In the spirit of "view source", it'd be really awesome if we could show this somehow, or push forward on some sort of custom if one doesn't already exist, because so much code is pre-minified/compressed these days that it's made "view source" much less useful. This could easily be way out of scope, though. :)
Some kind of integration with (or extension mechanism that would allow for the integration of) Patrick Walton's jsctags [1] could be awesome. Just brainstorming at this point.

[1] http://pcwalton.blogspot.com/2010/05/introducing-jsctags.html
(In reply to comment #18)
> Is there any kind of accepted standard or custom for accessing non-minified
> files from minified ones? For instance, often minified js files have an
> extension of .min.js, and if you remove the ".min", often you'll get the
> uncompressed version of the source.

I don't think there's anything like a standard for de-minifying files at this point. 

http://jsbeautifier.org/

is one of the more useful and popular online tools, but without debugger integration it's only partly useful.

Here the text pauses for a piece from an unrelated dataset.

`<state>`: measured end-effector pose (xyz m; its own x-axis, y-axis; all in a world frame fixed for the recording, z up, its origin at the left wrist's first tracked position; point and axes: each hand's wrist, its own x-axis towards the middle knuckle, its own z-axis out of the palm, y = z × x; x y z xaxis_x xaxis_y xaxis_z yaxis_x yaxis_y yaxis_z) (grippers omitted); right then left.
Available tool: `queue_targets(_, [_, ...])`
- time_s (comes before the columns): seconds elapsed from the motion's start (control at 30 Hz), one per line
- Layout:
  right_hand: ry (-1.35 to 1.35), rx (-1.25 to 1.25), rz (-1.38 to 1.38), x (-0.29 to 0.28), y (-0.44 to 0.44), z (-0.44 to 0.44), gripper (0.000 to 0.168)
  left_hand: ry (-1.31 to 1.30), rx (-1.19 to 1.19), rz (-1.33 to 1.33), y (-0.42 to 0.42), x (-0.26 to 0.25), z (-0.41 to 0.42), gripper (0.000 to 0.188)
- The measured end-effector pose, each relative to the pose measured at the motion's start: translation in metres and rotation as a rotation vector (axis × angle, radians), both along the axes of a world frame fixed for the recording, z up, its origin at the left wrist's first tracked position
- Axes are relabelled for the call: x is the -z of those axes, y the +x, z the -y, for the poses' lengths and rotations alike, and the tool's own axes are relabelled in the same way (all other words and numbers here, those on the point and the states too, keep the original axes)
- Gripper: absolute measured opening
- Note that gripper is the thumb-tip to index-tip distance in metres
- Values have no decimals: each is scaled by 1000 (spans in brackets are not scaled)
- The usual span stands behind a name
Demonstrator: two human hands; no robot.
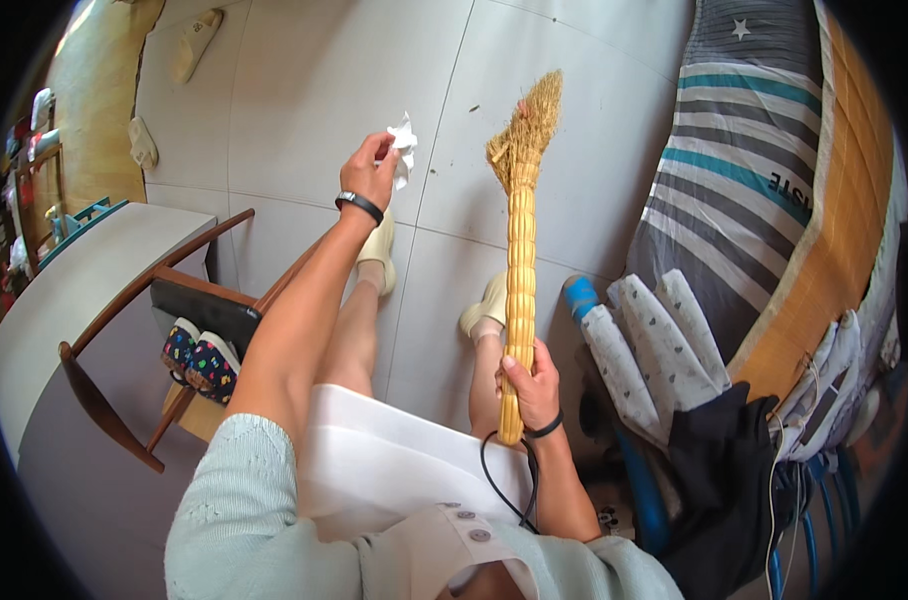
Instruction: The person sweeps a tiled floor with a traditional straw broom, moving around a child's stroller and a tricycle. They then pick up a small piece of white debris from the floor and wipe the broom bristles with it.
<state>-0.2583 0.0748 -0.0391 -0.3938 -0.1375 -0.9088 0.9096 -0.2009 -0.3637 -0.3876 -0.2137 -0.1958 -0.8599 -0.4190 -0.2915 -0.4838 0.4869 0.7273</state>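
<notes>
My right hand grips the lower handle of a straw hand broom. The broom points away from me, its frayed bristles uppermost in the view. Between the fingertips of my left hand is a crumpled piece of white tissue, held above the floor. Small bits of debris lie on the pale floor tiles between the tissue and the broom head. A black cord loop hangs beside my right wrist.
To the left, a wooden chair carries patterned shoes beside a table. Pale slippers lie at the far left. On the right are a bed with striped bedding, fabric-covered bundles and black cloth.
</notes>
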Motion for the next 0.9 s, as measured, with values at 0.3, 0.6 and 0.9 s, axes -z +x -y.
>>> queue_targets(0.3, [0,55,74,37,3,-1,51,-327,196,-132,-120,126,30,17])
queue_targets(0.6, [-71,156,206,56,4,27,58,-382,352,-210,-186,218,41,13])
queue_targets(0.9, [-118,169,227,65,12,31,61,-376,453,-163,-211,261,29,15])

Polling servers for non-.min versions is a good idea though as many servers will have the developer versions online. We'd have to have some hooks in place at the parser level to do that replacement though.

> In the spirit of "view source", it'd be really awesome if we could show this
> somehow, or push forward on some sort of custom if one doesn't already exist,
> because so much code is pre-minified/compressed these days that it's made "view
> source" much less useful. This could easily be way out of scope, though. :)

yeah, I think it's a pretty huge pain point for learning about how any given page is put together these days. I'd love to see us come up with a solution for lessening that.
IIRC, Venkman has always offered pretty-printed alterna-soruce, using SpiderMonkey's decompiler. No need for jsbeautifier.org.

/be
(In reply to comment #21)
> IIRC, Venkman has always offered pretty-printed alterna-soruce, using
> SpiderMonkey's decompiler.

Yes.

That being said, that doesn't always make minified files *that* much easier to understand, if identifier names have also been abused, but I doubt there's anything we could do about that without the original source - although maybe it would be cool if we could allow people to reconstruct identifiers themselves to make it more readable (and allow them to rename "a" to "url", and automagically update all the references to the same identifier for them).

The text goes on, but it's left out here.